Automation has become a necessity for managing systems in today’s age of dynamic and agile cloud-based environments. Operators are looking to optimize with efficiency and minimalism—to do more with less—as the goal. This same line of thinking should be applied to managing the network or system infrastructure.
While network operators face the same challenges as what is seen in compute environments, they appear to have the advantage of fewer pieces to manage. However, as the tendency of building more densely utilized CLOS fabrics, each network node has 10 to 20 times the number of servers under it. Even though there is a lower ratio of network devices to servers to manage, this multiplier means each network node has a higher potential impact—which means we can’t accept the notion that fewer devices result in a lower interest in automation, due to the high risk of outages. Automating these systems should be prioritized, spearheading the movement toward being completely autonomous, lowering the risks of day-to-day operations.
What’s the Holdup?
In the past decade, the transition to mobile has required the shift of applications to be flexible enough to move resources between sites and locations on demand. Led by hyperscale operators, the strategy causes application monoliths to separate into microservices, driving virtualization and containerization to allow for maximized portability. East-west bandwidth requirements expand as applications become more dispensed. This makes the network increase throughput and reliable—inciting the easy choice to adopt CLOS networks. These operators use off-the-shelf components, utilizing reliable (and cheaper) merchant silicon at the core. However, this pressures legacy network management methods by effectively increasing the number of devices from two to four distribution/core devices to 48-plus CLOS nodes. Hyperscalers addressed this issue with homegrown network operating systems (NOS), constructed with network automation to make it easier to manage at scale.

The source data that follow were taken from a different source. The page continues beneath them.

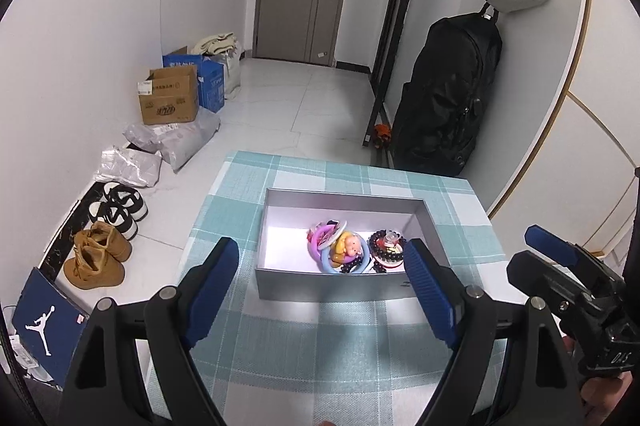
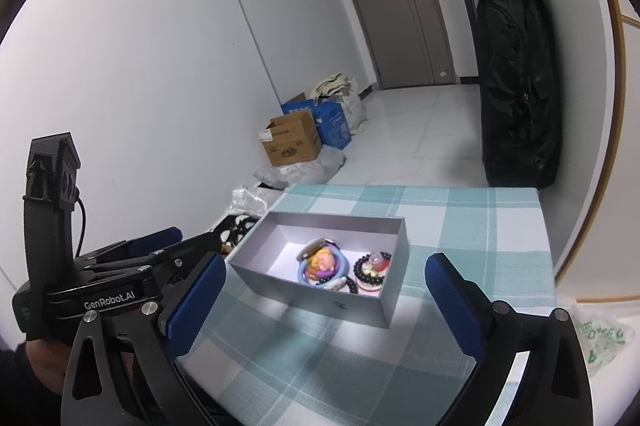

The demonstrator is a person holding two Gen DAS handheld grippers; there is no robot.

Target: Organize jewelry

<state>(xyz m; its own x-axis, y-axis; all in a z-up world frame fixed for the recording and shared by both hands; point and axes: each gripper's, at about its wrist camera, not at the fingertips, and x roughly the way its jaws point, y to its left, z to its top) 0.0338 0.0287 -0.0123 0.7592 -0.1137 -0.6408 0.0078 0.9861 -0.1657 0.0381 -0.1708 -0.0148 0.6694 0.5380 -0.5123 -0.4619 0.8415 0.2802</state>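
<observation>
A grey open box (image 1: 276, 222) (image 2: 394, 254) stands on the teal checked tablecloth (image 1: 320, 346) (image 2: 460, 226). Inside, at its right, lie coloured rings with a small doll figure (image 1: 340, 248) (image 2: 322, 262) and a dark bead bracelet around a small ornament (image 1: 386, 246) (image 2: 372, 268). My left gripper (image 1: 324, 290) is open and empty, held above the cloth in front of the box. My right gripper (image 2: 324, 306) is open and empty, in front of the box on the right side. The right gripper shows at the right edge of the left wrist view (image 1: 560, 258).
The table's far edge (image 1: 340, 162) drops to a white tiled floor. Shoes (image 1: 100, 250), parcels and cardboard boxes (image 1: 170, 98) line the left wall. A black bag (image 1: 448, 94) hangs at the right. A plastic bag (image 2: 600, 342) lies right of the table.
</observation>
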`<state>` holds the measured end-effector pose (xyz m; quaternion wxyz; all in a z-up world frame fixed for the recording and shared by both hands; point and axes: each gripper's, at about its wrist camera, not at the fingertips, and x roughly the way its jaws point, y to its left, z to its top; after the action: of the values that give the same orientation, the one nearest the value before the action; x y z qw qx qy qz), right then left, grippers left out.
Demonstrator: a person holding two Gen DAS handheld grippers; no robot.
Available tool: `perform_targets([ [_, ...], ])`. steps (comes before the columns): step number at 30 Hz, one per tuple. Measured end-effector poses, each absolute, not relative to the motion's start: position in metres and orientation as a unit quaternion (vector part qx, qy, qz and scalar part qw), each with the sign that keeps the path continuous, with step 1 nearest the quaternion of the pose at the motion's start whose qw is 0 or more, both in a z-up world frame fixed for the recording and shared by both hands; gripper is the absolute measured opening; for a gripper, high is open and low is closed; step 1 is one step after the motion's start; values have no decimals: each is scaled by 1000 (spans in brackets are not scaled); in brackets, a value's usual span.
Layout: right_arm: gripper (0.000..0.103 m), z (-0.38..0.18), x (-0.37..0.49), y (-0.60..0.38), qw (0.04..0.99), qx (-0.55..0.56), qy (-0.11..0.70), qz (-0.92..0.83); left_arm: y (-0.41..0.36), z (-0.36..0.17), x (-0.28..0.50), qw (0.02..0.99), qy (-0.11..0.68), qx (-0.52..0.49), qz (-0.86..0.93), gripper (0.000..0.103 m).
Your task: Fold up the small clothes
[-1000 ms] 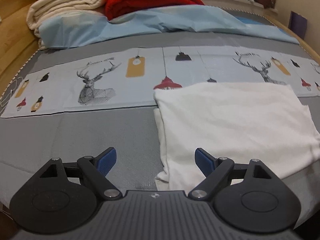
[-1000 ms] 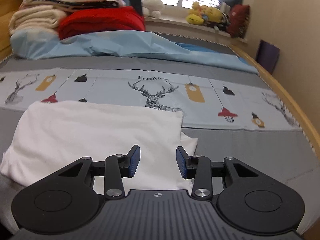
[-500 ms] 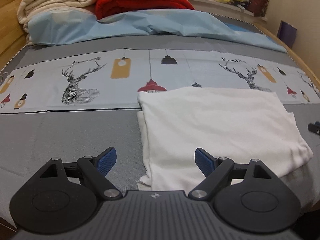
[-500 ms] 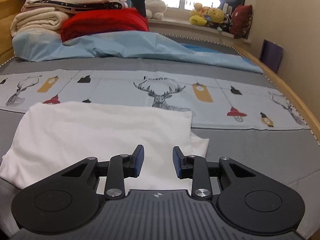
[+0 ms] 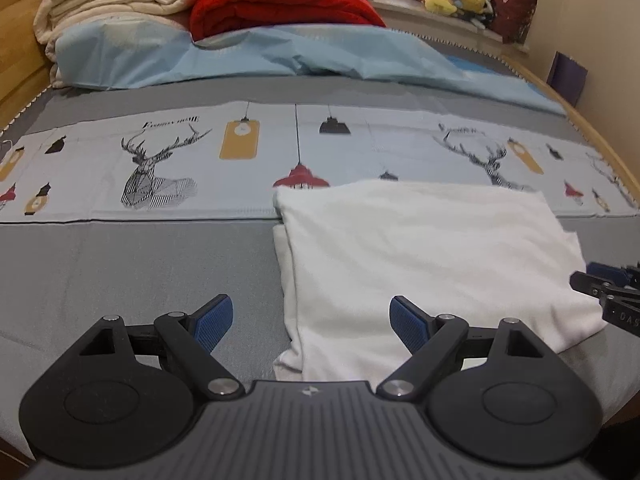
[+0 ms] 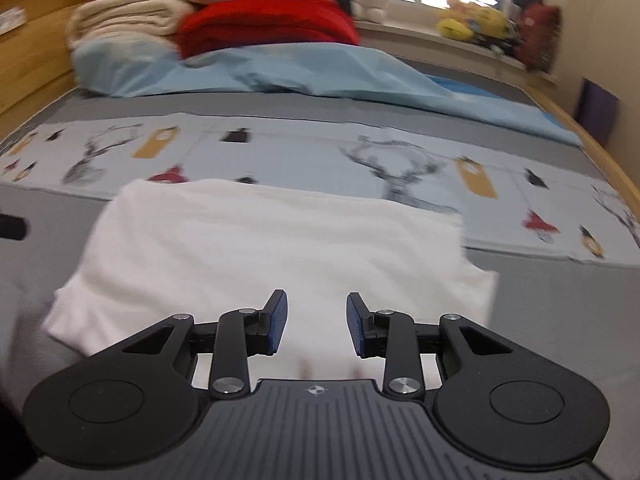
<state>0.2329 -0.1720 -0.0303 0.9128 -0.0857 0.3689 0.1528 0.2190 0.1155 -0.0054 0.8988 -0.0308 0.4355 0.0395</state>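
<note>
Garment [image 5: 420, 264] lies folded flat on bed [image 5: 140, 280]; left tool [image 5: 307, 320] spread wide, right tool [image 6: 316, 324] apart, empty, poised at its near edge for another fold

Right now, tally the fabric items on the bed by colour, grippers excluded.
White: 1, folded white garment
Red: 1, red blanket
Cream: 1, rolled cream blanket
Light blue: 1, light blue sheet
Grey printed: 1, deer-print bedspread
Total: 5; the stack above the blankets is too cut off to count.

Both wrist cams low, near, sharing white garment [image 5: 424, 256] [image 6: 272, 248].
</note>
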Motion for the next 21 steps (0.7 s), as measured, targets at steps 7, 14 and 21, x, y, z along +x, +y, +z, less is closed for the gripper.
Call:
perform_targets([
  [7,34,-33,221,-116,901,-112,363,208,110,-17,219,885,465,-15,27,89],
  [14,30,-37,215,-79,892,-102,367,242,118,-16,217,890,454,5,41,89],
  [21,9,-45,201,-31,867,-102,365,322,166,-26,218,869,483,-41,99,51],
])
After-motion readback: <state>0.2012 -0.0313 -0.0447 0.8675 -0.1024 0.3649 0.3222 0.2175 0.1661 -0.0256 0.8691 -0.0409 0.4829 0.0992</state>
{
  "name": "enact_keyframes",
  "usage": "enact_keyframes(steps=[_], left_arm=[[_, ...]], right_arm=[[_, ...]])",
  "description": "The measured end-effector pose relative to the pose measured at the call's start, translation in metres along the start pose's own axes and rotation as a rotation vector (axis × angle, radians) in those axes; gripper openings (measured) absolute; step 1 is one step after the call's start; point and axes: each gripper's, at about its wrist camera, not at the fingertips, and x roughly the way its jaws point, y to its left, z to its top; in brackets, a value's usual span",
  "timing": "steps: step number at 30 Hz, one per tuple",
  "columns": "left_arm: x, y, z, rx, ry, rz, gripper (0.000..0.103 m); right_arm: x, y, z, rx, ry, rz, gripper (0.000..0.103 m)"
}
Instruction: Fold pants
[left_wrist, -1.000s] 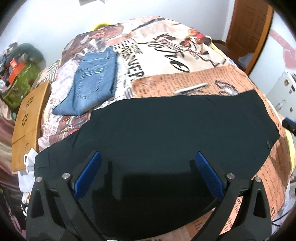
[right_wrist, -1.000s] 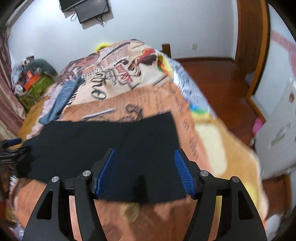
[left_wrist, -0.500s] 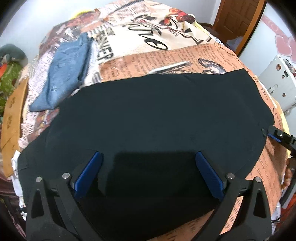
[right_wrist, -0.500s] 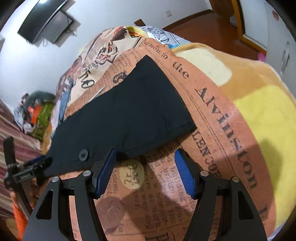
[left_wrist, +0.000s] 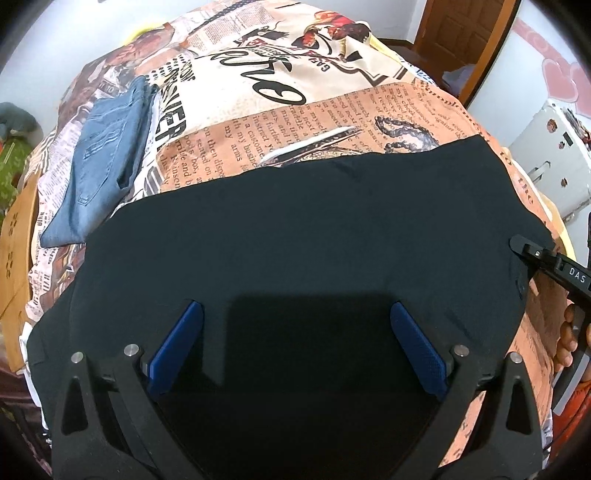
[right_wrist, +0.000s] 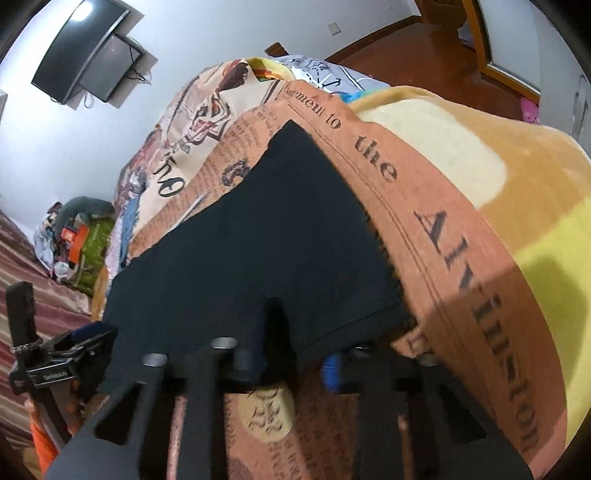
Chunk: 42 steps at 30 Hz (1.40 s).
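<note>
Right gripper: one second ago its fingers stood spread above the black pants; they are now closing on the near hem edge, with the cloth between them. In the right wrist view the blue pads are blurred, so full contact cannot be confirmed.

Left gripper: fingers released and spread wide. It has moved lower and now hovers over the near part of the pants, gripping nothing.

The pants lie flat across the near end of the bed, on its newsprint cover. Beyond the pants, folded jeans lie further up the bed.

Judgement: one corner is being secured; the left corner remains ungrasped, so the fold has not started.
</note>
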Motion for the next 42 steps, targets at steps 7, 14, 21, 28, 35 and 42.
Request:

But when small to midsized organizations try to imitate the hyperscale operators, they become restrained by legacy NOS architectures. We’ve been hindered by an establishment of manually driven networks, writing scripts on top of the command line interface (CLI). In the best-case scenario, we have tools such as Ansible or Puppet, which can bring automation and some orchestration to the network. In the worst case, network managers resort to just hiring more engineers. As a result, there remains a substantial gap between network and compute infrastructure.
To display this gap between the industry’s current state and where we should be, let’s look at this graphic which shows the levels of service automation maturity:
Most modern networks operate between Level 0 and Level 2, meaning operators are barely scraping by with a combination of zero-touch provisioning and screen-scraping scripts (and the increase of engineers). They are reacting to changes that occur and aren’t actually able to verify that automation worked, outside of logging in and manually reviewing the result—which absolutely does not scale, due to frequent errors and eventual, and immense, inconsistencies between design and actual implementation.
Should Operators Look for the Solution?
Cloud-native solutions provide significantly better experience, both in maturity and agility. They have sufficiently progressed at using software to manage other software, operating at Level 3 or higher on the above scale. We can leverage this for the network, but it has to start discarding obsolete architecture and modernizing the starting point—the network OS.
Microservices, containerization and orchestration (with Kubernetes) are the foundation of cloud-native architectures and are directly addressing the challenge of automation—such as how network and application services automate with the same level of maturity by looking at service fabric mesh in the public cloud. By utilizing Kubernetes and employing modern containerized microservices architectures into the NOS, we unite NetOps and DevOps. The network is essentially just a complex distributed application and can be automated like other similar applications. We need to widely adopt autonomous networking and accept that a modern NOS architecture is needed to implement a method of building networks that match the same level of automation maturity we see with cloud-native applications.